PEKANBARU (RIAUPOS.CO) Kebijakan Pemko Pekanbaru untuk menghapus tunjangan ganda bagi guru berstatus pegawai negeri sipil (PNS) menuai protes. Pemko diminta mengkaji ulang
HR, seorang guru PNS yang mengajar di salah satu SD negeri mengatkan, ia sudah bersertifikasi sejak 2012. Ia berharap bisa tetap mendapat tunjangan penambahan pendapatan (TPP).
“Awal 2018 dapat Rp1,6 juta (TPP, red). Kemudian turun jadi Rp850 ribu. Kami masih diam karena masih dapat. Lalu Oktober 2018 hingga Maret ini belum dapat. Kami tidak bisa diam begini saja. Intinya, kami ingin dapat TPP kembali, meski tidak penuh,” ujarnya, kemarin.
Guru lainya, YA juga berharap TPP tidak dihapus. Guru perempuan yang mengajar di SD dan sudah bersertifikasi ini tetap mendapat TPP, meski tidak penuh Rp1,6 juta.
“Yang penting tetap dapat TPP. Sebab ikut sertifikasi itu perlu perjuangan keras,” jelasnya.
Menanggapi kebijakan pemko ini, Dewan Pendidikan Provinsi Riau Fendri Jaswir meminta Pemko Pekanbaru mengkaji ulang kebijakan ini. Menurutnya, hal ini bisa memicu polemik yang mengakibatkan sekitar seribu guru akan melakukan aksi unjuk rasa guna menyuarakan tuntutan mereka.
“Dapat dipahami sebenarnya alasan pemko lakukan itu karena memang pemko punya kebijakan tidak bisa menerima pendapatan berlipat-lipat. Tapi dalam konteks dana sertifikasi ini perlu dikaji lagi,” kata Fendri, Senin (4/3).
Karena seperti diketahui, tunjangan sertifikasi guru sendiri diberikan oleh pemerintah pusat. Di mana, tidak dibayarkan dengan APBD, akan tetapi APBN.
“Sumbernya berbeda. Satu dari APBN, satunya APBD. Saya rasa tidak ada yang dilanggar,” ujarnya.
Fendri menjelaskan, banyak yang tidak mengetahui kenyataan di lapangan bahwa guru bersertifikasi harus memenuhi 24 jam tatap muka. Di mana, tidak semua guru bisa mencapai target tersebut.
“Dalam satu mata pelajaran ada lebih dari satu orang guru, sedangkan jam terbatas, sehingga guru sertifikasi tidak dapat penuhi 24 jam itu.

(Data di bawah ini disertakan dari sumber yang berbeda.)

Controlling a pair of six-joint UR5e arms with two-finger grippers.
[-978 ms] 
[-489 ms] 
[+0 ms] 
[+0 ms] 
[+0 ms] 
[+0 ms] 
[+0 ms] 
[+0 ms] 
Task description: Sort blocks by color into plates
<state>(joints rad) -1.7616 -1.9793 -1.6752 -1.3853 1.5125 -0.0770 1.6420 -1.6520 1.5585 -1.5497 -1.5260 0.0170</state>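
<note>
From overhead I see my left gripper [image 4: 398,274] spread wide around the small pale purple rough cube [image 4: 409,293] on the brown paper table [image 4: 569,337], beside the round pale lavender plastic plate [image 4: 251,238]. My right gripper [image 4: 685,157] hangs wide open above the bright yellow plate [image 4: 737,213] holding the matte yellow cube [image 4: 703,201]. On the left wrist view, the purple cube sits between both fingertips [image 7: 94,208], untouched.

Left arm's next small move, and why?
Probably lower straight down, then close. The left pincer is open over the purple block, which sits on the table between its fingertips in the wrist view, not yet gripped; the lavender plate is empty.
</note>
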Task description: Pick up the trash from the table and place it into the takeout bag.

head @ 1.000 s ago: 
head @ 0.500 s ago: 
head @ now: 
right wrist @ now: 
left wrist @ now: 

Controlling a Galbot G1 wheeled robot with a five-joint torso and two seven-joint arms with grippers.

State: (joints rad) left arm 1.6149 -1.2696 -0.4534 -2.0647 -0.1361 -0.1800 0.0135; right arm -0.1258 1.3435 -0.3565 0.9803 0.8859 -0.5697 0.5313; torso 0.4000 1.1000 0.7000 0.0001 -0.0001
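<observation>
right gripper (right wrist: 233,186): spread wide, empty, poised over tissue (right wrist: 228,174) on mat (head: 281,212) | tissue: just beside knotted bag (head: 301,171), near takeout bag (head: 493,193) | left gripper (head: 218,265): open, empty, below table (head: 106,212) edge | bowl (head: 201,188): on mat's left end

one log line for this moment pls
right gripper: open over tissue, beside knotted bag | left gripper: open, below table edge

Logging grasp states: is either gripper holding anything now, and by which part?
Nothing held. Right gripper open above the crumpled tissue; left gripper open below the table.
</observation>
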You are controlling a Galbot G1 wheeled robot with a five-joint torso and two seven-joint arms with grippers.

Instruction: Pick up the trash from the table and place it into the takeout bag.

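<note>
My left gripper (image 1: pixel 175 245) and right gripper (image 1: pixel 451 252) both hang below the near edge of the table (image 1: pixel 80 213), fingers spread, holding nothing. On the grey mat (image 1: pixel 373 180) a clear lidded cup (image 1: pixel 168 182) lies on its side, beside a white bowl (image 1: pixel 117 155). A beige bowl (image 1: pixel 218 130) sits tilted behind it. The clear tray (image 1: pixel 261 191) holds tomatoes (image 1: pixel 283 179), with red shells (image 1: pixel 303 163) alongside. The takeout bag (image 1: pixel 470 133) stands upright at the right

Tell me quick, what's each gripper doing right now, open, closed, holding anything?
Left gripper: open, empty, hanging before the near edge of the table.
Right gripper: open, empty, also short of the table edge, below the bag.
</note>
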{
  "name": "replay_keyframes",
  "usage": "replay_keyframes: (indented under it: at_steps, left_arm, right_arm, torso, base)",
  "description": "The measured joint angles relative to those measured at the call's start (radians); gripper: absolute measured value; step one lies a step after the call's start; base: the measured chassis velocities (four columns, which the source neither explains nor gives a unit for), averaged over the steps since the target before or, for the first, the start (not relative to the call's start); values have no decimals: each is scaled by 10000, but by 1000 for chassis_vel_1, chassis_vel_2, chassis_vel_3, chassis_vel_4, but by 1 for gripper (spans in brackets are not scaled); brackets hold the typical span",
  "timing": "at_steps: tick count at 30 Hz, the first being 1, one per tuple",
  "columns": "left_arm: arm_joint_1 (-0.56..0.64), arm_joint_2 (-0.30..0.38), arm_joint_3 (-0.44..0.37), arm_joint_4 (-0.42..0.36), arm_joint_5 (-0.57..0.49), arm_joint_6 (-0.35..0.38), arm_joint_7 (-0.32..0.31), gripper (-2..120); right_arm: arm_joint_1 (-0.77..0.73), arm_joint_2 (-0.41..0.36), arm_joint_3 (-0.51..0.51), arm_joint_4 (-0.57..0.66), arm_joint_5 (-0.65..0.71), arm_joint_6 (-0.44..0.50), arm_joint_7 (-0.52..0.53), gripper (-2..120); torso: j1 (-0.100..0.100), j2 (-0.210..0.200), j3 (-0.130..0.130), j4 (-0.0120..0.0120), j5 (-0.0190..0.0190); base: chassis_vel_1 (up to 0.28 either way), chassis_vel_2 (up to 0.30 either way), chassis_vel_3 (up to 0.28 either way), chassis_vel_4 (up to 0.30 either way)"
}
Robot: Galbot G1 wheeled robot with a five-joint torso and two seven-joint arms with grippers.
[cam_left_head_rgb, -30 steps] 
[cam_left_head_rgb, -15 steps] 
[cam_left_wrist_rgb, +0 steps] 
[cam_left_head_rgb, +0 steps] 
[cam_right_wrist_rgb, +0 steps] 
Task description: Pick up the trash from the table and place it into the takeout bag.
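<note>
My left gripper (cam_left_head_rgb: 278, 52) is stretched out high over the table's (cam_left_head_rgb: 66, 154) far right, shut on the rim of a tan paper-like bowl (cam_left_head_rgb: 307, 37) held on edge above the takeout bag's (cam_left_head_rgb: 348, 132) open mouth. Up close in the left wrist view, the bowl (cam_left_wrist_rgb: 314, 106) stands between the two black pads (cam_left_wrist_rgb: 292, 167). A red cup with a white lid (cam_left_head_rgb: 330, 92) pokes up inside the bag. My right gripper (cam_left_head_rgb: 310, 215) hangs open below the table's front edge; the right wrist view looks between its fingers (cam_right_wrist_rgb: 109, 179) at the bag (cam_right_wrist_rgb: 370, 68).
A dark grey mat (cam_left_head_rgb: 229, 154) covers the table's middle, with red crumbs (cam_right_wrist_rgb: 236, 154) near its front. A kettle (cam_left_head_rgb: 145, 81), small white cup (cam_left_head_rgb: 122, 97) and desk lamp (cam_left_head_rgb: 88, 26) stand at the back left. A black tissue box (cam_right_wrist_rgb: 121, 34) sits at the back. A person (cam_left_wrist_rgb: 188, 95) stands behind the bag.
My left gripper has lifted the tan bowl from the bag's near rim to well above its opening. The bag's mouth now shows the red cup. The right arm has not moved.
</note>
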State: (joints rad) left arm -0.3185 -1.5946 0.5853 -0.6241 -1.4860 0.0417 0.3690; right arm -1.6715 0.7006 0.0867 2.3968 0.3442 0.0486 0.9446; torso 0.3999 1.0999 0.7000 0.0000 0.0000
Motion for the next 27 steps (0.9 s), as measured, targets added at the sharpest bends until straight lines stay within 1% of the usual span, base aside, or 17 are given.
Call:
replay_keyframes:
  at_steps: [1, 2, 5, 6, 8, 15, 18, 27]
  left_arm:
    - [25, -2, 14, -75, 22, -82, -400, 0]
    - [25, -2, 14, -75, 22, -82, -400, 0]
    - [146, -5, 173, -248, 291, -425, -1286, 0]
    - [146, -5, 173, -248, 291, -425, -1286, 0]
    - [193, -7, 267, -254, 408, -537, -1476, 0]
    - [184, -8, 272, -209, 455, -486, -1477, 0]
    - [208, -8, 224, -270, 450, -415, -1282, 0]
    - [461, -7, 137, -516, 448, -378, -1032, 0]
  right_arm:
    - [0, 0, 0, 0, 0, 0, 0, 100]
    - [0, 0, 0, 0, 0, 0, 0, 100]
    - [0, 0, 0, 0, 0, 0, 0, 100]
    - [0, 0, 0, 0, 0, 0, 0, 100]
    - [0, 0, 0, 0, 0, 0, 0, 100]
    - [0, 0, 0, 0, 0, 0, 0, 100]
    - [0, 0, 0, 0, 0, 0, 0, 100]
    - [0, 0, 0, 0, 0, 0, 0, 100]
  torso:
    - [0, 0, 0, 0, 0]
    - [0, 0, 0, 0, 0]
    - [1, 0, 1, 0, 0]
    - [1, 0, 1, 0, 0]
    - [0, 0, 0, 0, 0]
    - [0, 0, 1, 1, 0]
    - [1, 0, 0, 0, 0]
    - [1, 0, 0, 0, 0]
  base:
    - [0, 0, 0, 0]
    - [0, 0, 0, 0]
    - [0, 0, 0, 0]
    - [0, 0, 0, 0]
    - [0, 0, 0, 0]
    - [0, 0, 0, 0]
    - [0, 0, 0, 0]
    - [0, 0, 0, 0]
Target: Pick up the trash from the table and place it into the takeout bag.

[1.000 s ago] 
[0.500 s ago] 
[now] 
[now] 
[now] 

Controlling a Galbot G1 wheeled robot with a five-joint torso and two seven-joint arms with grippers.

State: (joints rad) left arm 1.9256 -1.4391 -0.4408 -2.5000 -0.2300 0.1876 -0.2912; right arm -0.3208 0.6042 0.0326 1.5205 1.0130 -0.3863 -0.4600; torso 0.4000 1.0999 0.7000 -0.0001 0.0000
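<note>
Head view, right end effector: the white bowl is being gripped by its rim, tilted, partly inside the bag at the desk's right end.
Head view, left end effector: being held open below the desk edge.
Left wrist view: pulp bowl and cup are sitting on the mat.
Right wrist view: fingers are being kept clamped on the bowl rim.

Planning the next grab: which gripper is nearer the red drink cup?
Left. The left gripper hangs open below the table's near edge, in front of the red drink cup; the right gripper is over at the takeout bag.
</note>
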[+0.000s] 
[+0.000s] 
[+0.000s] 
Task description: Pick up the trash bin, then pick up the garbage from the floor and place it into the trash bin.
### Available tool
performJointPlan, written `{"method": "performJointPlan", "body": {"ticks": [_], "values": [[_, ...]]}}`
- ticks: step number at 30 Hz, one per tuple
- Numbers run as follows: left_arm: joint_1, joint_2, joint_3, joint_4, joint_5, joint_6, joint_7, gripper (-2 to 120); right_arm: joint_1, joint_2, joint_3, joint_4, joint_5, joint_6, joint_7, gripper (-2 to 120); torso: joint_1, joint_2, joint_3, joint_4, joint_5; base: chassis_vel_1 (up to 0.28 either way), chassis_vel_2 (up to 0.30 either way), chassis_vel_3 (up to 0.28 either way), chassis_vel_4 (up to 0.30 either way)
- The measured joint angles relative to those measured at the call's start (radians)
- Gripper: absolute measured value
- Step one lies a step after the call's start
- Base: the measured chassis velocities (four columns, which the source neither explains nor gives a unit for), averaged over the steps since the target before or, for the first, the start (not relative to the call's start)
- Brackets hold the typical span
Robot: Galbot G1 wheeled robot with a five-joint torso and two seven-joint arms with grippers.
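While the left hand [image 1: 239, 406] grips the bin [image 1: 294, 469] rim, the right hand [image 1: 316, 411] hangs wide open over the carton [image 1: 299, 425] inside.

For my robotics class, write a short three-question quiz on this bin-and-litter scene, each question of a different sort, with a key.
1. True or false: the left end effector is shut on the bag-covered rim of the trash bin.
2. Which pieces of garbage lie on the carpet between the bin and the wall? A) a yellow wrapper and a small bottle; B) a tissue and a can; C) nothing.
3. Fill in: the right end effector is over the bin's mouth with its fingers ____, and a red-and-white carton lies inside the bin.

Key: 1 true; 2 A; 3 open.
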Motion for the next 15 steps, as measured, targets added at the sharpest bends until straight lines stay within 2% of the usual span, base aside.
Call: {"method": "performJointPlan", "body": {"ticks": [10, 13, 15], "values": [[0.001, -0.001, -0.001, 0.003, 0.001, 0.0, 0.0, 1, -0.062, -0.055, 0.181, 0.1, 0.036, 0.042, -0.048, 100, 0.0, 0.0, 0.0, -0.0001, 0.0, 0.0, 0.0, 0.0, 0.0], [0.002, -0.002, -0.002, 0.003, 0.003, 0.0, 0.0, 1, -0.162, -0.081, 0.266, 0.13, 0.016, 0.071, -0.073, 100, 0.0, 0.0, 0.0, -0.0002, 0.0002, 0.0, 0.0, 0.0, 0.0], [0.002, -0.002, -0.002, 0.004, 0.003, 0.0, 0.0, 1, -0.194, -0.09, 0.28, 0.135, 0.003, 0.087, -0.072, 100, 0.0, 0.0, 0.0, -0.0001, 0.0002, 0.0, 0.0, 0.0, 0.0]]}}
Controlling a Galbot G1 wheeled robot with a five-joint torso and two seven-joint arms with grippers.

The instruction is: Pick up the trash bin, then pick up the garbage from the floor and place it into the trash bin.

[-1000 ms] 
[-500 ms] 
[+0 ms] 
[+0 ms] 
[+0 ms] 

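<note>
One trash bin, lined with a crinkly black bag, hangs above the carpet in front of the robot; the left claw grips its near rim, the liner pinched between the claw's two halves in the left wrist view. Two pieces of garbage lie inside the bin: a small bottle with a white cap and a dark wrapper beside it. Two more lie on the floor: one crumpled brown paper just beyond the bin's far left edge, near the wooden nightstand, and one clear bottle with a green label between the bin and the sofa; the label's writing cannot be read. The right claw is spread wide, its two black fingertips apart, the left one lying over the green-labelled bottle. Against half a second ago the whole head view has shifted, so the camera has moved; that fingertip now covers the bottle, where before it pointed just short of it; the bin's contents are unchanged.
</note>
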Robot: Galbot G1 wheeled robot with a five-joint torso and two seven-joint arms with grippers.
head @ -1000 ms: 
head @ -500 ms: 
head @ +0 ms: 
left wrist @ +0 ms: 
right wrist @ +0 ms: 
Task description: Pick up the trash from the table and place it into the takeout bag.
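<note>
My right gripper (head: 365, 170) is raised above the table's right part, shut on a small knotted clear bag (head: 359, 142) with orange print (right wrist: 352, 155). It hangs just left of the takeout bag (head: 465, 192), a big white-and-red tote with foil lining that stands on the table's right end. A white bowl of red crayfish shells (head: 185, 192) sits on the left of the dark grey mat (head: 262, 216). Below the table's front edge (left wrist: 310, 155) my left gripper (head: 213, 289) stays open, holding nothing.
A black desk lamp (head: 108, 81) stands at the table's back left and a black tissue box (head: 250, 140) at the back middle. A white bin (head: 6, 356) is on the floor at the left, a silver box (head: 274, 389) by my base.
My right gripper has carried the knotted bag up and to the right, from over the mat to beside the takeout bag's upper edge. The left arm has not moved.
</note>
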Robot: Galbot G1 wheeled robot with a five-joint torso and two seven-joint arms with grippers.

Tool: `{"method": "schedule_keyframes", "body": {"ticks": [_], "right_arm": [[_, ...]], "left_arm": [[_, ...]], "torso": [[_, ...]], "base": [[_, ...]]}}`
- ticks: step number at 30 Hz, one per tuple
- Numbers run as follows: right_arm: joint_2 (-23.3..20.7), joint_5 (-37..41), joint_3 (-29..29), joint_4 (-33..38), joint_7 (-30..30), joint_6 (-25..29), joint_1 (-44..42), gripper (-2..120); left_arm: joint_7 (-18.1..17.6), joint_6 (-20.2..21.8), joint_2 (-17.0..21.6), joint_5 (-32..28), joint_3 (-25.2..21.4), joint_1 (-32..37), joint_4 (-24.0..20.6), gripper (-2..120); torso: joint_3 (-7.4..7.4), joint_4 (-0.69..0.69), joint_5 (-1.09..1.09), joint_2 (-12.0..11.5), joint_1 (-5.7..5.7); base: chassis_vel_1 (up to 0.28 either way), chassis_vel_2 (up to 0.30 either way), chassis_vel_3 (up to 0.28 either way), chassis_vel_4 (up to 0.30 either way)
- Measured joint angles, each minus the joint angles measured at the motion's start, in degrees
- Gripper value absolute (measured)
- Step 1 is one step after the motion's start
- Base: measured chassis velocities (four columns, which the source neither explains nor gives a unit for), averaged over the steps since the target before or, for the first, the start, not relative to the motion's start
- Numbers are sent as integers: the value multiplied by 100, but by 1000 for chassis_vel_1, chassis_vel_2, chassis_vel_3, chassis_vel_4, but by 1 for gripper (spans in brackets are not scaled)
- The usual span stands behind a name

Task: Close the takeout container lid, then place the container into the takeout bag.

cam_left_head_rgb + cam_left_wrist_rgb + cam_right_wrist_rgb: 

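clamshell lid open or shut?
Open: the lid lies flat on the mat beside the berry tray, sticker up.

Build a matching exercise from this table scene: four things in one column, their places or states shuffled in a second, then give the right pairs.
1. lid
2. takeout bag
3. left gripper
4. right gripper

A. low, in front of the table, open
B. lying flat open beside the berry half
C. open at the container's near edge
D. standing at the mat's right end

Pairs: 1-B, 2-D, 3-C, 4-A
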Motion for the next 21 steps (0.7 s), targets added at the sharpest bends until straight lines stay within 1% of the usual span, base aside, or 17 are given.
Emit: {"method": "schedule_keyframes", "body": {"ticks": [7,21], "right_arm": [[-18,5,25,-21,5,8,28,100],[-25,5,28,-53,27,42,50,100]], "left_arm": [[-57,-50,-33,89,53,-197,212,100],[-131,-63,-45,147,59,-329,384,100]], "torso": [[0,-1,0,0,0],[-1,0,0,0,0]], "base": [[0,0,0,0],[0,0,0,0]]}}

Misal ada lima guru, mereka harus membagi waktunya, paling hanya tiga guru yang bisa memenuhi sertifikasi, nantinya gaji yang diperoleh harus dibagi. Kalau tidak berbagi tidak akan tercapai 24 jam tatap muka tersebut,” jelasnya.
Selain itu, yang menjadi protes guru lainnya ialah perbedaan gaji guru bersertifikat dan nonsertifikat yang dirasa tidak adil. Inilah yang melatarbelakangi protes keras sejumlah guru menolak kebijakan tersebut.
“Bayaran pun pertriwulan dan masih harus dibagi. Sedangkan yang nonsertifikasi tidak 24 jam tetapi mendapat gaji Rp3 juta. Di sini jatuhnya tidak adil,” tambahnya.
Menurut Fendri, pemerintah harus menjadi pertimbangan ulang sebelum memutuskan kebijakan tersebut. “Mungkin banyak pejabat yang belum tahu soal ini. Guru sertifikasi itu tidak semuanya dapat. Seperti itulah di lapangan. Jangan sampai masalah ini malah menganggu proses belajar mengajar siswa itu sendiri,” katanya.